By Mark Vancleave and Kendria Lafleur, The Associated Press
MINNEAPOLIS — Police reform and civil-rights activists joined thousands of ordinary people Sunday to mark the fifth anniversary of George Floyd’s murder and decry the Trump administration for setting their efforts back decades.
The Rev. Al Sharpton said at a graveside service with the dead man’s family in Houston that Floyd, 46, represented all of those “who are defenseless against people who thought they could put their knee on our neck.”
He compared Floyd’s killing to that of Emmett Till, a 14-year-old Black child who was abducted, mutilated and slain in Mississippi in 1955 after being accused of offending a white woman.
“What Emmett Till was in his time, George Floyd has been for this time in history,” Sharpton said.
Site of his death
Events in Minneapolis centered around George Floyd Square, the intersection where police Officer Derek Chauvin used his knee to pin Floyd’s neck to the pavement for 9 1/2 minutes, even as Floyd cried “I can’t breathe.”

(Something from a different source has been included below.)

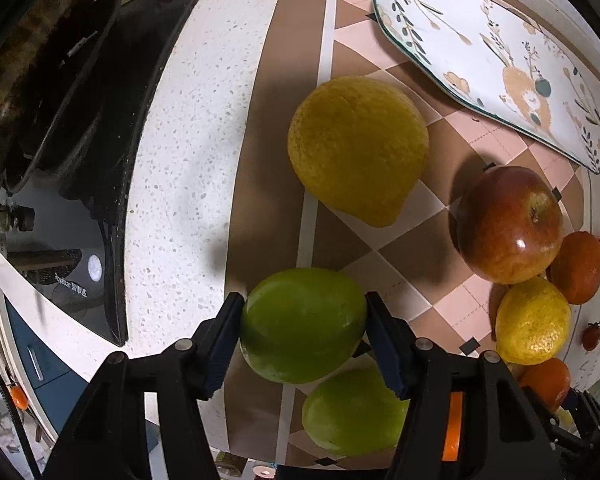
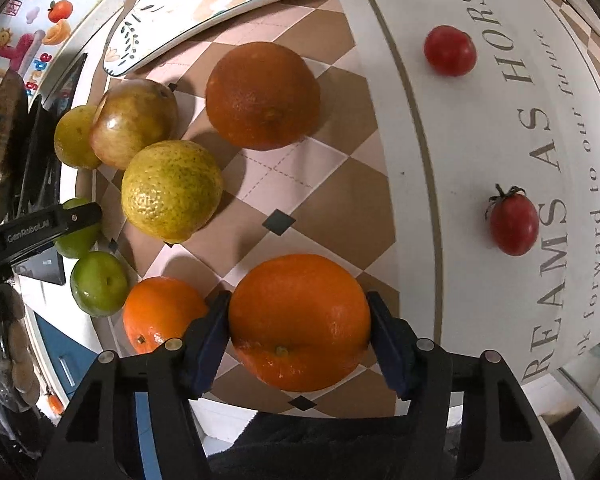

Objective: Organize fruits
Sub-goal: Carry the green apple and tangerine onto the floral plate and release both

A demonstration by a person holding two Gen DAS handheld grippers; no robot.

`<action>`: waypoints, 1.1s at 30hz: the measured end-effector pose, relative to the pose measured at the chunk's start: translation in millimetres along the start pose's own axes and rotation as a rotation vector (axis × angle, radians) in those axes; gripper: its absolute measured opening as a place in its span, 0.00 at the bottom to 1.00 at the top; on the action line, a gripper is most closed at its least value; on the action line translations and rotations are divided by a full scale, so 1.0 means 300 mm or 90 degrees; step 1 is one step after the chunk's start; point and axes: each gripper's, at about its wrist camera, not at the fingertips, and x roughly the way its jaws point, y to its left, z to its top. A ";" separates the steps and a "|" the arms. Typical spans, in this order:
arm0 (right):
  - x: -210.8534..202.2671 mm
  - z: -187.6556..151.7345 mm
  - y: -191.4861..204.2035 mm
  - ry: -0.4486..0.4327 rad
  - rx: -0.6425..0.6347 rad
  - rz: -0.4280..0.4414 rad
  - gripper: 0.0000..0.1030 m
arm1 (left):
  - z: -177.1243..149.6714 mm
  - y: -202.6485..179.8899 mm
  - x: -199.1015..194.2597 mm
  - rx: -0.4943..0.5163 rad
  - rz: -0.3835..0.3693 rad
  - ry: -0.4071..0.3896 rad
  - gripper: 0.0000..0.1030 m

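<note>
We grip a green fruit (image 1: 302, 324) in the left gripper (image 1: 304, 334), an orange (image 2: 299, 322) in the right gripper (image 2: 299, 334), jaws clamped. Next, probably, both go to the plate (image 1: 480, 40), upper right.

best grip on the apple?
Clamp the apple across its widest middle, coming from above: its stem points up and its sides are round. One side is crowded by the speckled lemon and a dark orange, so choose the open sides.

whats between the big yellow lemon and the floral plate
Nothing: in the left wrist view only bare checkered mat separates the big yellow lemon from the floral plate. The red apple sits off to the side, not between them.
</note>
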 end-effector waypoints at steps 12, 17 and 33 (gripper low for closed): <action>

By midday Sunday, a steady stream of people were paying their respects at a memorial in front of Cupp Foods, where he was killed. Across the street, activists had set up a feeding area at an old gas station that has often served as a staging area since Floyd’s death. In the middle of the street, a fake pig’s head was mounted on a stick. The head wore a police cap.

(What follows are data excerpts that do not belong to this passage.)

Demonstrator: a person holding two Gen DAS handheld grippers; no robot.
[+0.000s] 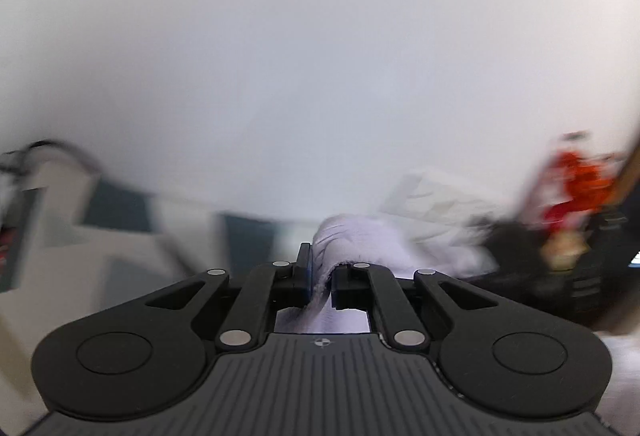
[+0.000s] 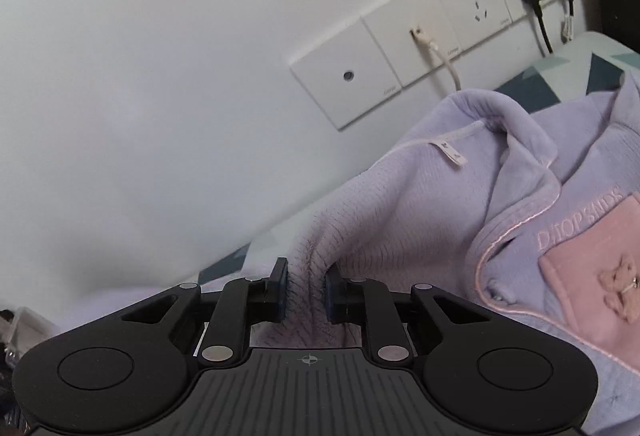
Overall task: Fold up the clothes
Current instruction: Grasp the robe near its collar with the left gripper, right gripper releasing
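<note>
We take the lilac fleece garment (image 2: 420,220) as our landmark: it lies spread on a surface covered with a patterned cloth (image 2: 540,84) of white, teal and dark blue shapes, pushed up close to a white wall (image 2: 160,56). On the garment we see a collar with pink piping, a white neck label, embroidered lettering and a pink chest pocket (image 2: 592,268) carrying a small bow. Our right gripper (image 2: 306,290) sits at the garment's near edge, left of the collar, and its jaws are drawn in narrow on a raised ridge of the fleece, which bunches up between the pads. Behind the garment, on the wall, a row of white socket plates (image 2: 400,56) runs along; a white cable and two black plugs are fitted in them. In the left wrist view much is smeared by blur, yet our left gripper (image 1: 320,278) shows clearly: its jaws are nearly together, pinching a thin hem of the same pale lilac fabric (image 1: 360,236), which rises in front of the fingers. Beyond the fabric there, a blurred red-orange object (image 1: 576,188) stands off to the right.
</note>
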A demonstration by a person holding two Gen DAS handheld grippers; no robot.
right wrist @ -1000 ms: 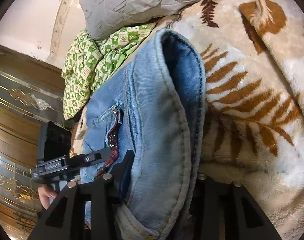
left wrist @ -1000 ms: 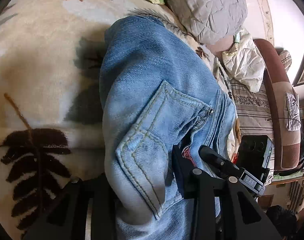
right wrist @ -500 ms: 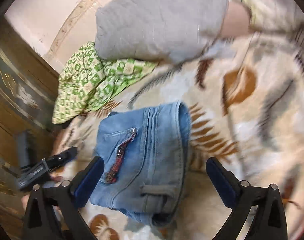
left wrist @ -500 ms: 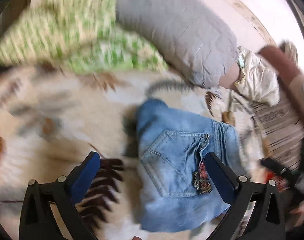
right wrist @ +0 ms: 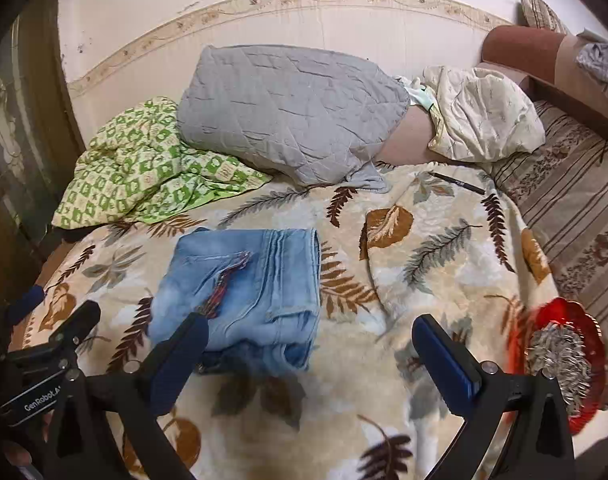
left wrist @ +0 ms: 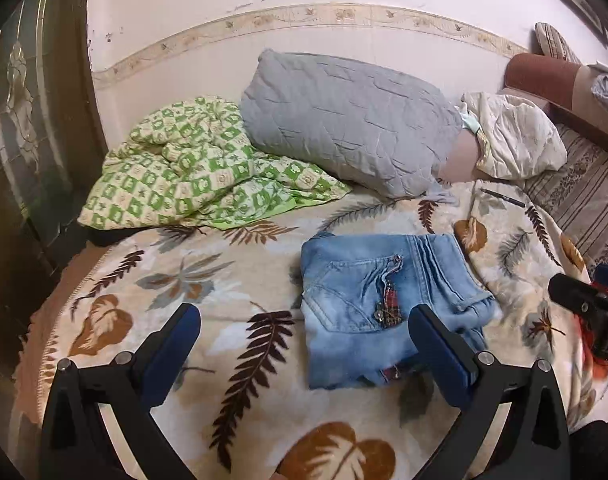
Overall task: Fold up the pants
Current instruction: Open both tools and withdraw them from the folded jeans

Events started Friday with concerts, a street festival and a “self-care fair,” and were culminating with a worship service, gospel concert and a candlelit vigil on Sunday.
Even with Minneapolis officials’ promises to remake the police department, some activists contend the progress has come at a glacial pace.
“We understand that change takes time,” Michelle Gross, president of Communities United Against Police Brutality, said in a statement last week. “However, the progress being claimed by the city is not being felt in the streets.”
Slow pace of change
Activists had hoped that the worldwide protests that followed Floyd’s murder on May 25, 2020 would lead to national police reform and focus on racial justice.
Under President Joe Biden, the U.S. Justice Department had aggressively pushed for oversight of local police it had accused of widespread abuses. But the Trump administration moved Wednesday to cancel settlements with Minneapolis and Louisville that called for an overhaul of their police departments following Floyd’s murder and the killing of Breonna Taylor.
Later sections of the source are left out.